> Exercise prompt
Within the records below, reproduce without change the lines from the line that has "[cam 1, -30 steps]" through the line that has "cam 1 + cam", and only those.
++++++
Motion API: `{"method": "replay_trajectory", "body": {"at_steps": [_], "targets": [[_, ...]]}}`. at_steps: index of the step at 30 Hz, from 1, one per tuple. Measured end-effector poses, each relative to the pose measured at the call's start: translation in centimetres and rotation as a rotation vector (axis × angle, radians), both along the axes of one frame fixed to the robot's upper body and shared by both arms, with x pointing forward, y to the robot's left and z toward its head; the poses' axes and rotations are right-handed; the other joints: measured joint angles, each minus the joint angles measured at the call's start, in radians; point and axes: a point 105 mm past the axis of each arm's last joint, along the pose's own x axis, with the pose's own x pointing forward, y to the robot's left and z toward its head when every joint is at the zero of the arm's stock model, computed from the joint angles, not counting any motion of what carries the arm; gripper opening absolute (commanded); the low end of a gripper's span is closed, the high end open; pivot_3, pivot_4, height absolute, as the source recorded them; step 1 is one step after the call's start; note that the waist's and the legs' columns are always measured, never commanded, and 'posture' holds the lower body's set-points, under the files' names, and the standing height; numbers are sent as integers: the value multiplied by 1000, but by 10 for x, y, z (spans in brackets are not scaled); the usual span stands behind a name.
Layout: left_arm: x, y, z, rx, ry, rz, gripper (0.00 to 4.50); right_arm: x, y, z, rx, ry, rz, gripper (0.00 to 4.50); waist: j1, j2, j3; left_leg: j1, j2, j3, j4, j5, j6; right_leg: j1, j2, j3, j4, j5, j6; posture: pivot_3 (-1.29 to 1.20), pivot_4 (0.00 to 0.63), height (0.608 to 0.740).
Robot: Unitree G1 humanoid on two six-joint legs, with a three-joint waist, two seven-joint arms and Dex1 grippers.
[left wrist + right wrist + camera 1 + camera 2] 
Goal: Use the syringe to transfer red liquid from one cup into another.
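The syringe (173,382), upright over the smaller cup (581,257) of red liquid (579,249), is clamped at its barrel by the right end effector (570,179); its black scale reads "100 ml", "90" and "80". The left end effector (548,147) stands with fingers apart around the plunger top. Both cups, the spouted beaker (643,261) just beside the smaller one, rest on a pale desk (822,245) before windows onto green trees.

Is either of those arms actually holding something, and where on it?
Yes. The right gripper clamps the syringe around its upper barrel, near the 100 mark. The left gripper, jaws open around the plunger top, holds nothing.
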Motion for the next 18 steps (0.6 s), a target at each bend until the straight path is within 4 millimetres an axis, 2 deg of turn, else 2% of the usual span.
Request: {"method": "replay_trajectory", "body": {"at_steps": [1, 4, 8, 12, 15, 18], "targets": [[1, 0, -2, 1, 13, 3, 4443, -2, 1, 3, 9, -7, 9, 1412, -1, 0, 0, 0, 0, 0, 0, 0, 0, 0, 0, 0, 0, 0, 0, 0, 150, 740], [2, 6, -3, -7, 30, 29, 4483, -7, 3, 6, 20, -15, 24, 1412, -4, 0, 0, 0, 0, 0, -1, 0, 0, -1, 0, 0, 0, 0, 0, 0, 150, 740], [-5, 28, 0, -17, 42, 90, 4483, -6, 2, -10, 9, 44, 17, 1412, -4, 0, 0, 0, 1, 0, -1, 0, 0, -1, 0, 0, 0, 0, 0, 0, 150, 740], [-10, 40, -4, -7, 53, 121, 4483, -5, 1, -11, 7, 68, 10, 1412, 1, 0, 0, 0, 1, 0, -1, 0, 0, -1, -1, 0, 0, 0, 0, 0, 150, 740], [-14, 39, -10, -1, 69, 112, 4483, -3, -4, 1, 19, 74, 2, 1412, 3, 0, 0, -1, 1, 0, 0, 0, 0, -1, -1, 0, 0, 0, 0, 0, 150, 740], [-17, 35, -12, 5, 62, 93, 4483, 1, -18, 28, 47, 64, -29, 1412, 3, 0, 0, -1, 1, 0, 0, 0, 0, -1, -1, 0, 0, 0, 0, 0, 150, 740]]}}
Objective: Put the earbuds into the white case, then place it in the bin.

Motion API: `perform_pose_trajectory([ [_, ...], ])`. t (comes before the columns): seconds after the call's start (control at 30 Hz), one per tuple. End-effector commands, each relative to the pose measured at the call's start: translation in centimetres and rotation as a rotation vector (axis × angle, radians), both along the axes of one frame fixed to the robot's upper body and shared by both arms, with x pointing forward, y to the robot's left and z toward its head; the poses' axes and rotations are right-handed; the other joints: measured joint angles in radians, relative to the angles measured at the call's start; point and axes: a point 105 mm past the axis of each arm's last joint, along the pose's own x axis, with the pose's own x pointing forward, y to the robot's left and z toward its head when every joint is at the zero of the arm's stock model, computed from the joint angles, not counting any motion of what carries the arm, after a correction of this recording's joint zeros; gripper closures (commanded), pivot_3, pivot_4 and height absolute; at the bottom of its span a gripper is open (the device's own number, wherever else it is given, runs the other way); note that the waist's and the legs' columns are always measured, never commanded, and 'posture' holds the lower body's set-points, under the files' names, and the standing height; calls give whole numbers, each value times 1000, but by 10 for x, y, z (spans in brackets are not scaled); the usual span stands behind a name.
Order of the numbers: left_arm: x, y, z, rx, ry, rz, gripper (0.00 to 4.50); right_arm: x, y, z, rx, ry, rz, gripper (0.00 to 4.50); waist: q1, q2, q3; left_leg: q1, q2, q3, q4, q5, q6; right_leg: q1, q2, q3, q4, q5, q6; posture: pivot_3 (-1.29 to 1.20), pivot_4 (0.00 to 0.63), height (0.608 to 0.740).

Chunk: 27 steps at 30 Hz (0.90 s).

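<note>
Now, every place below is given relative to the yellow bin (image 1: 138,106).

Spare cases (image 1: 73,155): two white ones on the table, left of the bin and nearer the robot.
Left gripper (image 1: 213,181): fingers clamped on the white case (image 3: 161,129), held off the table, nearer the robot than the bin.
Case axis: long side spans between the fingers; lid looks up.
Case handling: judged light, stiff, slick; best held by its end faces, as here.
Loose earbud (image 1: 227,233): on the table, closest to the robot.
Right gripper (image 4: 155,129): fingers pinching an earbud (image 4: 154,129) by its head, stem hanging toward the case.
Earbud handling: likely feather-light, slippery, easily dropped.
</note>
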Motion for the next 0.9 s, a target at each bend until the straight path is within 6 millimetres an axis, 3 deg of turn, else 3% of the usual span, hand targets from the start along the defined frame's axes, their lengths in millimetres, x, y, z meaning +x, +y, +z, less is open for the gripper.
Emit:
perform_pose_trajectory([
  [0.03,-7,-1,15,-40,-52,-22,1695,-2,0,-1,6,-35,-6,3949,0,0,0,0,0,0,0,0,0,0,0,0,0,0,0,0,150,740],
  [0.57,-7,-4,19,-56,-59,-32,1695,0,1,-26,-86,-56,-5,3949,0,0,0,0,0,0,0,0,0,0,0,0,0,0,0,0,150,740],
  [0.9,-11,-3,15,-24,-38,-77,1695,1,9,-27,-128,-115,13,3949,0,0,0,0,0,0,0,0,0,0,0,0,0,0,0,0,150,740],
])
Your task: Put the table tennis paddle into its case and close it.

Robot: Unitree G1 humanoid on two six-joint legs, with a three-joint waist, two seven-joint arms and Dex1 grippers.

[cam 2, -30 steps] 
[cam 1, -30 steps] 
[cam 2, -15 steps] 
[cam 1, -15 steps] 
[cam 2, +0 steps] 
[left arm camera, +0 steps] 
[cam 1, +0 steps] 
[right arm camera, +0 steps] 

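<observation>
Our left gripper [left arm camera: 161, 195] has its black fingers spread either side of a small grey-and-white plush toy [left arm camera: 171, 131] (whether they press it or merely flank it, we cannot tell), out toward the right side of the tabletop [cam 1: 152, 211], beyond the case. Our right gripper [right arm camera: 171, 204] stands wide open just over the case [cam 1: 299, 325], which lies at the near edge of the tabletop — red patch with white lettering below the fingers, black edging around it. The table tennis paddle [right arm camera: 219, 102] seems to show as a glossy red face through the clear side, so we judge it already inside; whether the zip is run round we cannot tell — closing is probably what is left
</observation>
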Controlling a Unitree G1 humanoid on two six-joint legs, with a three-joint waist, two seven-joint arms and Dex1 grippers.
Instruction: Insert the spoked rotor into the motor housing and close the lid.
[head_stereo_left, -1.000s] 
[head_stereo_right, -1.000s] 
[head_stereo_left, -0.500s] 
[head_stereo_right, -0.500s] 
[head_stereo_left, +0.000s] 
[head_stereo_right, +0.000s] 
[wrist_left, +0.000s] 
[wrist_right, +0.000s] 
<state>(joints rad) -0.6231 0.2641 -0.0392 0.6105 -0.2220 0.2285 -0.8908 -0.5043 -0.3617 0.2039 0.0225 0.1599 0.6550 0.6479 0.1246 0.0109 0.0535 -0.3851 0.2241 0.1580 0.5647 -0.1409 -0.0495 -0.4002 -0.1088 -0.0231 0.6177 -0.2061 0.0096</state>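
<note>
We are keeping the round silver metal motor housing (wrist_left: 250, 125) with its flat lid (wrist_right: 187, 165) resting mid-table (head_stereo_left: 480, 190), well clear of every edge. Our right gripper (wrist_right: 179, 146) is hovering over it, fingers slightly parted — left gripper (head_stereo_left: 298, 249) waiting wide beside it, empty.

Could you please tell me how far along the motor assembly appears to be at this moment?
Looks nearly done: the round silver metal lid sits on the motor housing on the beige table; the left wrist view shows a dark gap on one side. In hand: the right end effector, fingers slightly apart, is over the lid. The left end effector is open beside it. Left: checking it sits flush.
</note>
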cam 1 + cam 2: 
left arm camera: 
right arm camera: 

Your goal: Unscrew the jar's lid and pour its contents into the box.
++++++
> Written response
[cam 1, -30 steps] 
[cam 2, -15 steps] 
[cam 1, -15 steps] 
[cam 2, +0 steps] 
[left arm camera, +0 steps] 
[cam 1, +0 steps] 
[right arm camera, +0 steps] 

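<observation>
Our left gripper [left arm camera: 161, 195] has its black fingers spread either side of a small grey-and-white plush toy [left arm camera: 171, 131] (whether they press it or merely flank it, we cannot tell), out toward the right side of the tabletop [cam 1: 152, 211], beyond the case. Our right gripper [right arm camera: 171, 204] stands wide open just over the case [cam 1: 299, 325], which lies at the near edge of the tabletop — red patch with white lettering below the fingers, black edging around it. The table tennis paddle [right arm camera: 219, 102] seems to show as a glossy red face through the clear side, so we judge it already inside; whether the zip is run round we cannot tell — closing is probably what is left
</observation>
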Controlling a Unitree G1 humanoid on two six-joint legs, with a three-joint waist, two seven-joint arms and Dex1 grippers.
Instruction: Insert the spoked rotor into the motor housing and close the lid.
[head_stereo_left, -1.000s] 
[head_stereo_right, -1.000s] 
[head_stereo_left, -0.500s] 
[head_stereo_right, -0.500s] 
[head_stereo_left, +0.000s] 
[head_stereo_right, +0.000s] 
[wrist_left, +0.000s] 
[wrist_right, +0.000s] 
<state>(joints rad) -0.6231 0.2641 -0.0392 0.6105 -0.2220 0.2285 -0.8908 -0.5043 -0.3617 0.2039 0.0225 0.1599 0.6550 0.6479 0.1246 0.0109 0.0535 -0.3851 0.2241 0.1580 0.5647 -0.1409 -0.0495 -0.4002 -0.1088 -0.0231 0.6177 -0.2061 0.0096</state>
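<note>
We are keeping the round silver metal motor housing (wrist_left: 250, 125) with its flat lid (wrist_right: 187, 165) resting mid-table (head_stereo_left: 480, 190), well clear of every edge. Our right gripper (wrist_right: 179, 146) is hovering over it, fingers slightly parted — left gripper (head_stereo_left: 298, 249) waiting wide beside it, empty.

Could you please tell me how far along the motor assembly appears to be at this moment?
Looks nearly done: the round silver metal lid sits on the motor housing on the beige table; the left wrist view shows a dark gap on one side. In hand: the right end effector, fingers slightly apart, is over the lid. The left end effector is open beside it. Left: checking it sits flush.
</note>
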cam 1 + cam 2: 

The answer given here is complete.